Неожиданно раздался такой грохот, что Солнышкин присел на ступеньку трапа. И увидел занятную картину: по коридору, жонглируя кокосовыми орехами, бегал Бурун. Один орех вертелся у него на носу, другой — на указательном пальце. Но вот орехи покатились по палубе, и океан загудел с особенной силой… Боцман расстелил у стенки коврик и, став на четвереньки, сделал стойку на голове. Через минуту он отряхнул руки, потёр лысинку и, поглядывая на то место, где только что были его собственные ноги, ласковым голосом сказал:
— Молодец, Мишенька, хорошо послужил, получай угощение!
Направившись в каюту к Солнышкину и Перчикову, Бурун с оглядкой вытащил оттуда ещё один орех. Боцман репетировал номер: «Антарктический боцман Бурун с любимыми медведями».
— Вот это да! Вот так угощение! — сказал Солнышкин. От неожиданности Бурун выронил орех и, подскочив, заработал ногами, как велосипедист.
— Значит, угощаешься?
У Буруна язык прилип к нёбу, но он всё-таки выдавил:
— Это не я… Это Мишенька.
— Хороший Мишенька, — сказал Солнышкин. оглядев Буруна с ног до головы. — Значит, воруешь, грабишь вождя островитян? — И, усмехнувшись, он свистнул: — Верный, Верный, Верный!

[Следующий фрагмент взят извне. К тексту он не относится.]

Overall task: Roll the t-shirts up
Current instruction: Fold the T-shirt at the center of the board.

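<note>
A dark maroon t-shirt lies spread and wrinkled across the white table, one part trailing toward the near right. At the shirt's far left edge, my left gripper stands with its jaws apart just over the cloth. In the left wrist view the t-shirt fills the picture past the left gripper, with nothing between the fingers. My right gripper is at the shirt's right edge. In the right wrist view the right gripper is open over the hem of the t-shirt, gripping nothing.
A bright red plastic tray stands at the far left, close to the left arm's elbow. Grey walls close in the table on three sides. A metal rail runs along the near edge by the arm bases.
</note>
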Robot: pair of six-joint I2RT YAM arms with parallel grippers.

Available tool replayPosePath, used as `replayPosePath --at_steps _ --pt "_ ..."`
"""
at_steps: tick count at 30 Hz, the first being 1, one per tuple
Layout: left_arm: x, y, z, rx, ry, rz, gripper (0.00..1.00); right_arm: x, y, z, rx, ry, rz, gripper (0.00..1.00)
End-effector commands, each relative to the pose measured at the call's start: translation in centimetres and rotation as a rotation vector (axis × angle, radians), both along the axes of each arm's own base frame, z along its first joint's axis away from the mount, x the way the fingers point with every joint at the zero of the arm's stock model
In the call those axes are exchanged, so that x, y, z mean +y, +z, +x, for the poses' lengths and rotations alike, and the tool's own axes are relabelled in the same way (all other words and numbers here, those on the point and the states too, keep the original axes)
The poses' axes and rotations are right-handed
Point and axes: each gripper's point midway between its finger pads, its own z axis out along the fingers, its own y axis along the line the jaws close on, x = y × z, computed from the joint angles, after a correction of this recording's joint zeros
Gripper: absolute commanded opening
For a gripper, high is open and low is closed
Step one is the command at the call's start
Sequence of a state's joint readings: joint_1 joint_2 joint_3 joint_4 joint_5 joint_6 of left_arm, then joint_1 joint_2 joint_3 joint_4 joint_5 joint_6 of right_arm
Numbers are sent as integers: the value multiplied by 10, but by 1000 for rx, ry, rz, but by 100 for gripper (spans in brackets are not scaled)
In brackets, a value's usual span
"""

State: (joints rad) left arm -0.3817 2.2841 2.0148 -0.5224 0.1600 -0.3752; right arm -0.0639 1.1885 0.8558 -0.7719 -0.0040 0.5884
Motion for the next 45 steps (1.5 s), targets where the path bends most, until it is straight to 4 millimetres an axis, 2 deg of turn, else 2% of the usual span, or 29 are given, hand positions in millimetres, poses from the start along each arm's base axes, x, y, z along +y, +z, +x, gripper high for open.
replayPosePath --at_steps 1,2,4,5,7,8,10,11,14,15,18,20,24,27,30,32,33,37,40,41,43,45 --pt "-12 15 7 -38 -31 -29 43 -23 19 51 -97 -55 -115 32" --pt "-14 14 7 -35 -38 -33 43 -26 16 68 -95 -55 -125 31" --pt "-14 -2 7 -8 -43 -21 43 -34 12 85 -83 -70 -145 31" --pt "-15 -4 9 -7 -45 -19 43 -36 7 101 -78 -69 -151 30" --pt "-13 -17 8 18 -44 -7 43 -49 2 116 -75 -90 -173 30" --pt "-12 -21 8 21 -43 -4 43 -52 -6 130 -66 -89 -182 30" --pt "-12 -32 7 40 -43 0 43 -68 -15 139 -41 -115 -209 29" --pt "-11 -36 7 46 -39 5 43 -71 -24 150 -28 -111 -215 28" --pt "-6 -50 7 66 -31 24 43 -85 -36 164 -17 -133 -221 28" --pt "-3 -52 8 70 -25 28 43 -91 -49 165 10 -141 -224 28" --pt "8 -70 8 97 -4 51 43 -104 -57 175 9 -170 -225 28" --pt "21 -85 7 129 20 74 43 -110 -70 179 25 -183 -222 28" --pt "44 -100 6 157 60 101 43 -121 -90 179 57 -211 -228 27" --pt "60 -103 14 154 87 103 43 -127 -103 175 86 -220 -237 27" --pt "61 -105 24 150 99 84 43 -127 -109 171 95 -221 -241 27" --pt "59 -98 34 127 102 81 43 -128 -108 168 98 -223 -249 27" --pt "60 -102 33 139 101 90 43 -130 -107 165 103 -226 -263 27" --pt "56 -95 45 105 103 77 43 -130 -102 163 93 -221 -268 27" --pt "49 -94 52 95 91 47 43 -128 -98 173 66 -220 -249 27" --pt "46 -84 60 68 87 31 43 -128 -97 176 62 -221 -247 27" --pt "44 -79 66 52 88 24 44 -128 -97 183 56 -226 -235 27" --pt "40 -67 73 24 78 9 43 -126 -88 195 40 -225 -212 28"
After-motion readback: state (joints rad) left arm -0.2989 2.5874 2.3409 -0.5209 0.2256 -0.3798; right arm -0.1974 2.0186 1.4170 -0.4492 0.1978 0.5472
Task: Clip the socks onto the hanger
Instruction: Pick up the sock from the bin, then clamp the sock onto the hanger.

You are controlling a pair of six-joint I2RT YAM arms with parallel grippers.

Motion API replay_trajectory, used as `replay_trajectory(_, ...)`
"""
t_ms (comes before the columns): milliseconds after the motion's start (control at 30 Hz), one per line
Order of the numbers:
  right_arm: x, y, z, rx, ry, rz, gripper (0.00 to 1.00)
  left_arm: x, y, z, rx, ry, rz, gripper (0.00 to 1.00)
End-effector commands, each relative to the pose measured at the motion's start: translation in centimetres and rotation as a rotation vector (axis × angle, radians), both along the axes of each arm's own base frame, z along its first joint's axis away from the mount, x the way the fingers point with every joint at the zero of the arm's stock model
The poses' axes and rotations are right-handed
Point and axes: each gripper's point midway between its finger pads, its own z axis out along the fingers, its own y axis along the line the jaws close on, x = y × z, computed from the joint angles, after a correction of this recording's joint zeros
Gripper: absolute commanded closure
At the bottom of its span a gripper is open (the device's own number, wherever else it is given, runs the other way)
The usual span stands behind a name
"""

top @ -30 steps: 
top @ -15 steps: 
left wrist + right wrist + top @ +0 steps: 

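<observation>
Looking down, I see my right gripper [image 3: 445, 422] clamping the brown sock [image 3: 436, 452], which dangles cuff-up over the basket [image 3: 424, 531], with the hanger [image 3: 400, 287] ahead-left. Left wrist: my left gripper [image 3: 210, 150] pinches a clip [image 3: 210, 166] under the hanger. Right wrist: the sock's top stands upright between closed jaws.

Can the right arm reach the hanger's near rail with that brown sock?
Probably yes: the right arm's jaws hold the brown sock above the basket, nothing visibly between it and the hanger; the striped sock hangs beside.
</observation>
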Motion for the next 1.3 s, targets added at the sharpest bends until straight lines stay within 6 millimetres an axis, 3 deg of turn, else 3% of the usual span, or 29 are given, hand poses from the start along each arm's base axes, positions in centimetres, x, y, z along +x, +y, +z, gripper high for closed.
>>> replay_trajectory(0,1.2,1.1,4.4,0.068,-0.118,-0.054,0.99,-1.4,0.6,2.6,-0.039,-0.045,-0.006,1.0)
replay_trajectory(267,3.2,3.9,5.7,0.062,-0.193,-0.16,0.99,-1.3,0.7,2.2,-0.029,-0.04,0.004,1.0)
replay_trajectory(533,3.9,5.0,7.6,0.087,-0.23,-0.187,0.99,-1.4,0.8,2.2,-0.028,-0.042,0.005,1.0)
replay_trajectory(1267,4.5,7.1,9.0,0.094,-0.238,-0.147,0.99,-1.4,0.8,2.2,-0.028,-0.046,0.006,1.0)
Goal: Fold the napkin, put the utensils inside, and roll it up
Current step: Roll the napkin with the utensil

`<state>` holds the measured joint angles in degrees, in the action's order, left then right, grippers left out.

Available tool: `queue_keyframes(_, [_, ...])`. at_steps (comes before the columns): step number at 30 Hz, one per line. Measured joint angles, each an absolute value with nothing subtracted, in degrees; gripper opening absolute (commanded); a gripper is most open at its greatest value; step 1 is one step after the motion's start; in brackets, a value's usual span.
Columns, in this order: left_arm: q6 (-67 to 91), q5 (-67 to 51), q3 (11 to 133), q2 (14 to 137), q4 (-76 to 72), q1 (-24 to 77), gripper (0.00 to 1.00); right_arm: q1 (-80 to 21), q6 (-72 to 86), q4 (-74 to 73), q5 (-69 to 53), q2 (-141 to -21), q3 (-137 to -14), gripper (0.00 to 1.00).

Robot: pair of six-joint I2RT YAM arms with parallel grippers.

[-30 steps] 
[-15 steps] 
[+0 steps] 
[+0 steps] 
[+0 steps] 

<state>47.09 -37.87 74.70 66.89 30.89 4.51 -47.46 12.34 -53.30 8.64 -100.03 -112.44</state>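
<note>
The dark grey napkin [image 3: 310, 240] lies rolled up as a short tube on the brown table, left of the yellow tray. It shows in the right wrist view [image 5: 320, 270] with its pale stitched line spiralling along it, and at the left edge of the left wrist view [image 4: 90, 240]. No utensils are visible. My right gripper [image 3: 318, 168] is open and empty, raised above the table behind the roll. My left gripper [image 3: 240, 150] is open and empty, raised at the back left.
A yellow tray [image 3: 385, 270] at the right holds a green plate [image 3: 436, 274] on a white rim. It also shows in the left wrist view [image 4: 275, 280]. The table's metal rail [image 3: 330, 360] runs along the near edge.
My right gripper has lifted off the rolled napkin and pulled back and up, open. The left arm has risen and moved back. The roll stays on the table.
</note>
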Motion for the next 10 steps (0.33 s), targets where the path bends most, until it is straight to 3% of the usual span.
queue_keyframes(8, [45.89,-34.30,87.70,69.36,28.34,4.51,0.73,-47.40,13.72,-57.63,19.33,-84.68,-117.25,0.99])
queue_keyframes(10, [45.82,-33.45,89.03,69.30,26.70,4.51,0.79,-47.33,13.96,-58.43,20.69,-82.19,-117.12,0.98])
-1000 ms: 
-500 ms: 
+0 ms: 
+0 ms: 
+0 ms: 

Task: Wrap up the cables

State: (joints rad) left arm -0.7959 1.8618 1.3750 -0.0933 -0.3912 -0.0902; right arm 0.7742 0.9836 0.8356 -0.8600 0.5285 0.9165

Из столовой раздался лай. Боцман вцепился Солнышкину в руку:
— Что ты! Я же для наших медведиков!
— Знаем мы этих медведиков, — сказал Солнышкин и прошёл мимо.
Только теперь Бурун почувствовал, что ради медведей совершил преступление. И перед кем? Перед друзьями! Чего бы он не сделал, чтобы орехи лежали снова на месте!
— Солнышкин, прости! Прости, Солнышкин! — бросился боцман вдогонку. — Может, тебе что-нибудь нужно сделать, а?
— Сделать? — Солнышкин остановился и посмотрел на боцмана. — А можешь ты сделать, — спросил он, — из одного человека настоящего матроса?
— Конечно! — крикнул Бурун. — Послушай, — спохватился он, — а боцманом он стать не хочет? — Старый боцман собирался уходить в цирк и подыскивал себе замену.
— Конечно, хочет, — сказал Солнышкин.
— А где же он? — тихо спросил Бурун.